§ What to work on:
If a line appears in the data below, it must appear in your answer exactly as given.

--- --- ---

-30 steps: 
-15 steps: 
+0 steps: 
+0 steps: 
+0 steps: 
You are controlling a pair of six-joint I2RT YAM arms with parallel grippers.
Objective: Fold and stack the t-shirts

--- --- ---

§ Output of the exercise:
-30 steps: 
-15 steps: 
+0 steps: 
+0 steps: 
+0 steps: 
You are controlling a pair of six-joint I2RT YAM arms with parallel grippers.
Objective: Fold and stack the t-shirts

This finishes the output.